**WHAT TO PRODUCE**
Using the data below, return word for word every line from the one holding "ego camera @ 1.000" down to the one holding "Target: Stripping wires". Leave pictures out.

**RECORDS TO USE**
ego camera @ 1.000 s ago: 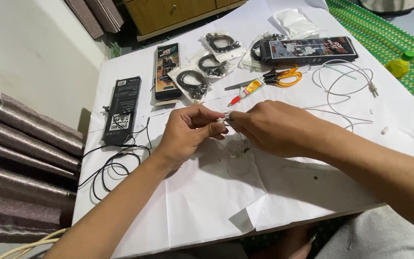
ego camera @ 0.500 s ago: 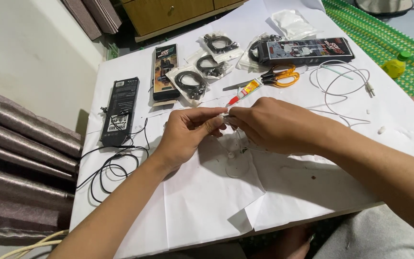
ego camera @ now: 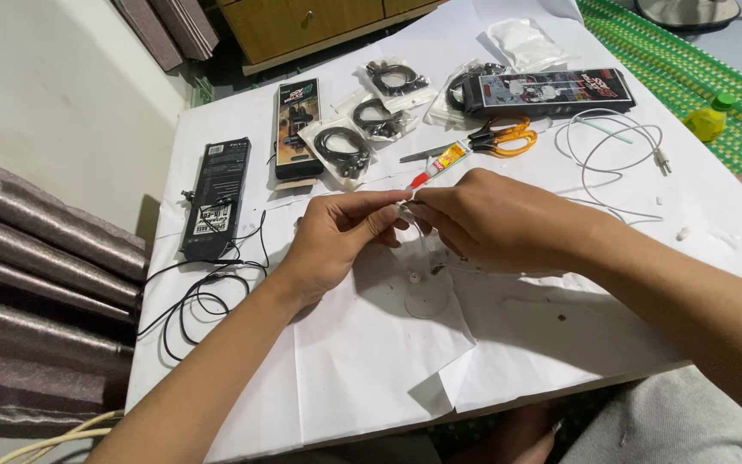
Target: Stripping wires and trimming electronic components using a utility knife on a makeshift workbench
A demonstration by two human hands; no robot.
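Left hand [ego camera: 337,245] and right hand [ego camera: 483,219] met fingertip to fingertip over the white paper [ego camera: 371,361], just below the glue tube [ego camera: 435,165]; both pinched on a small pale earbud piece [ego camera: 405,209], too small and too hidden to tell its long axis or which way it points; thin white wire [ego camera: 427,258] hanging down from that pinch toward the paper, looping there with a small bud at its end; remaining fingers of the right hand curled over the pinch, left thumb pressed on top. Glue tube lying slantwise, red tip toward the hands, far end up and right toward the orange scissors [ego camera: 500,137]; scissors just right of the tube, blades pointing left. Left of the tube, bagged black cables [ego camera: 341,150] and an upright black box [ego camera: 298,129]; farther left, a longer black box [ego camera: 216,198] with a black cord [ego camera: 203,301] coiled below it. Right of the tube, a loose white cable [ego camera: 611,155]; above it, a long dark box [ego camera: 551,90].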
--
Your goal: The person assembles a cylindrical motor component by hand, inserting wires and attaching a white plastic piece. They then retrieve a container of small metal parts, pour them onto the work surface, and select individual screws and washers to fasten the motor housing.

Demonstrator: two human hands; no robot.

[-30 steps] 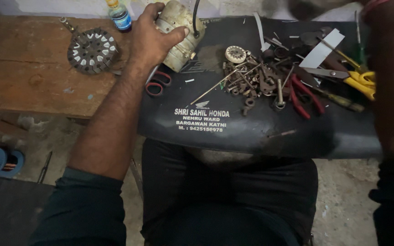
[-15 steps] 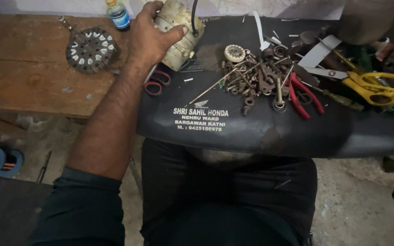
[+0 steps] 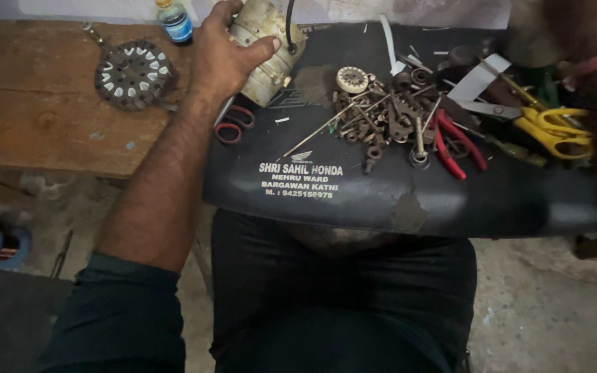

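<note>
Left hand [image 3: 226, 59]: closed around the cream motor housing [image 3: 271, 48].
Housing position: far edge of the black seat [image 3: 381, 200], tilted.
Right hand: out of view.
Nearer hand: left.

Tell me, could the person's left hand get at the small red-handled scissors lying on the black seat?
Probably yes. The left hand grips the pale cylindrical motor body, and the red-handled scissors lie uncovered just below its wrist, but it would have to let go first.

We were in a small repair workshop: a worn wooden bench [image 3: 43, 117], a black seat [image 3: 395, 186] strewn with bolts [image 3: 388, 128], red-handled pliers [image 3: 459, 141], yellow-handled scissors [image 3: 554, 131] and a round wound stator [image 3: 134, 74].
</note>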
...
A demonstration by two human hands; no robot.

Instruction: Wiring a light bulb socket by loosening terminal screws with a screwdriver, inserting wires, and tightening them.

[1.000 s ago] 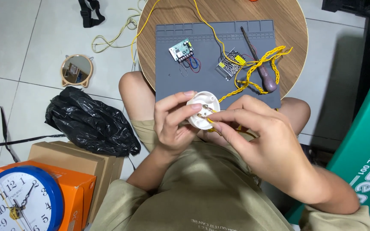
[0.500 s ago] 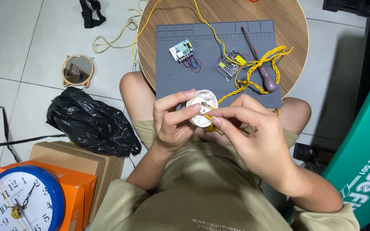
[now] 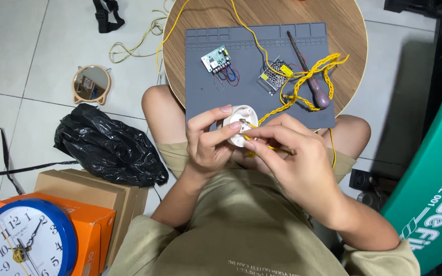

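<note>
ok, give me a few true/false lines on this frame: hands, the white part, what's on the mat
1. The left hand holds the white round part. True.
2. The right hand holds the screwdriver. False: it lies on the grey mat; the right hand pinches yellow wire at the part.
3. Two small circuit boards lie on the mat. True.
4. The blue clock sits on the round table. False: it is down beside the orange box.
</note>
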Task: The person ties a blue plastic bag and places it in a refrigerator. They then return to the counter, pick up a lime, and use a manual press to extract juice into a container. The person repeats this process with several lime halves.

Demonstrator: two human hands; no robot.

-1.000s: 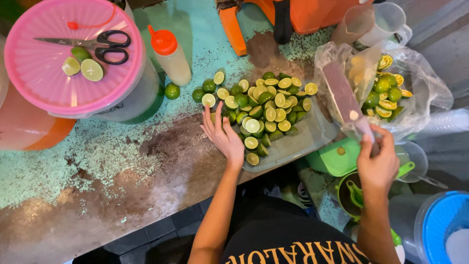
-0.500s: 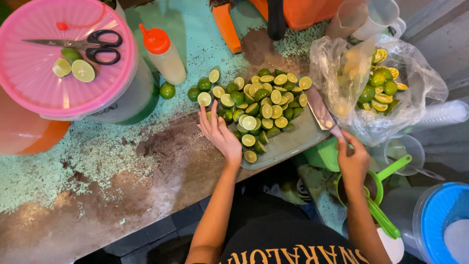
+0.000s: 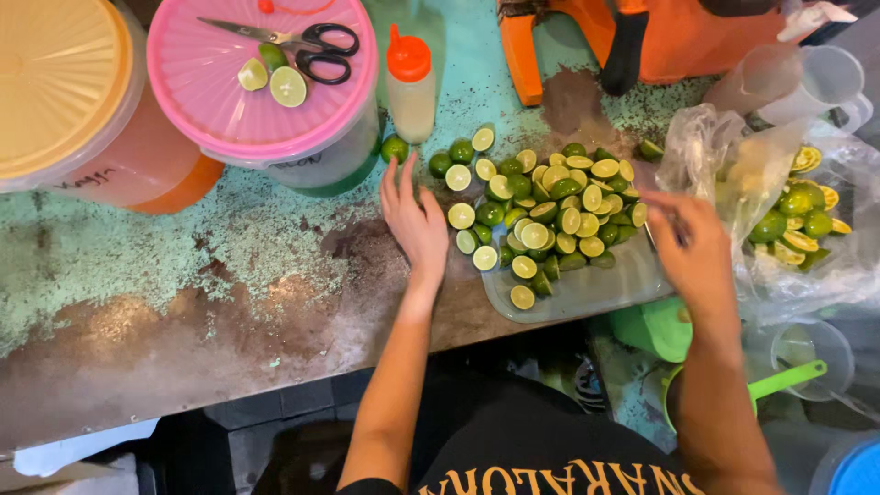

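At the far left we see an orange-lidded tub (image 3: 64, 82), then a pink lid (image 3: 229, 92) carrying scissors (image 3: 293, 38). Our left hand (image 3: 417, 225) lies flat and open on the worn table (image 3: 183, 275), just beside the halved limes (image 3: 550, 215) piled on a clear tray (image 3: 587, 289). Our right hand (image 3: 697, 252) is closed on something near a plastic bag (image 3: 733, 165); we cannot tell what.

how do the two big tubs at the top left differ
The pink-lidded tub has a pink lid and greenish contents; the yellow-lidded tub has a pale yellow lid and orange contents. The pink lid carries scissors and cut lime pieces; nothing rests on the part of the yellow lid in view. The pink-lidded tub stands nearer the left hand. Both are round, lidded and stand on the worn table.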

**REPLY**
ego camera @ 1.000 s ago: 
ego camera @ 0.500 s ago: 
ego camera @ now: 
Target: Stripping wires and trimming electronic components using a utility knife on a makeshift workbench

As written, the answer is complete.